Knowledge of who is there and how they change over time and location is the hallmark of an ecosystems approach to studying urban watersheds. We used this concept to track the microbial community dynamics over a three-day period at a location with a history of frequent fecal contamination. In spite of the confounding effect of the movement of water through this watershed, several patterns that correlated with the presence of human fecal contamination were observed. By using the PhyloChip we are able to identify a significantly greater number of bacterial OTUs than is typically examined in coastal watersheds. Comparison of the microbial inventory of the watershed samples with local sewage samples and a human fecal sample led to the identification of specific organisms that were associated with either potential human fecal sources or with the watershed.
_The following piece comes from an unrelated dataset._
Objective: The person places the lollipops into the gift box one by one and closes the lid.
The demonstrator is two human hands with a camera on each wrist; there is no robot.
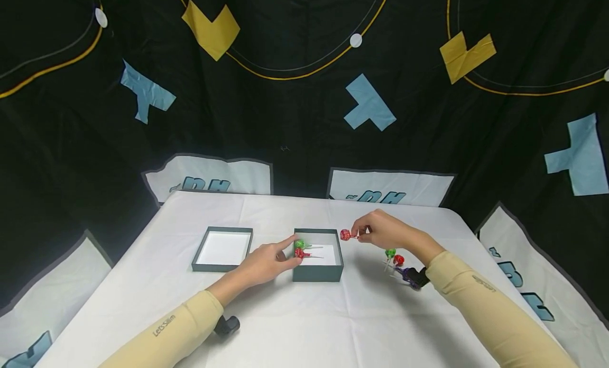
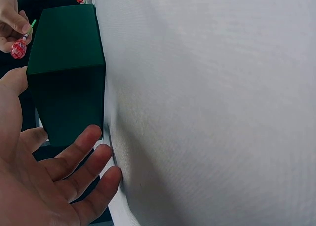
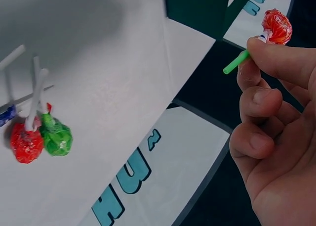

From this information we observed 503 OTUs that were common to the three fecal samples (FSAO) and the ratios of observed classes of organisms that demonstrated the largest differences between human fecal sources and the receiving waters (BBC
A ratio). Whereas most research for measuring fecal influences on coastal watersheds uses a bottom-up approach to hypothesize that a specific organism is representative of the source, we employed a top-down approach that looked at a large number of potential bacterial contaminants from a majority of the known bacterial diversity to identify a diverse collection of organisms associated with fecal pollution. The advantage of this approach is that we can use the findings of the BBC
A ratio and the FSAO as the basis for additional bottom-up, controlled experiments to examine their applicability at other locations and with other human fecal sources. Using this more detailed microbial community characterization, it may be possible to move away from generic, single indicators to a community-indicator approach for assessing fecal contamination or environments conducive to pathogen growth.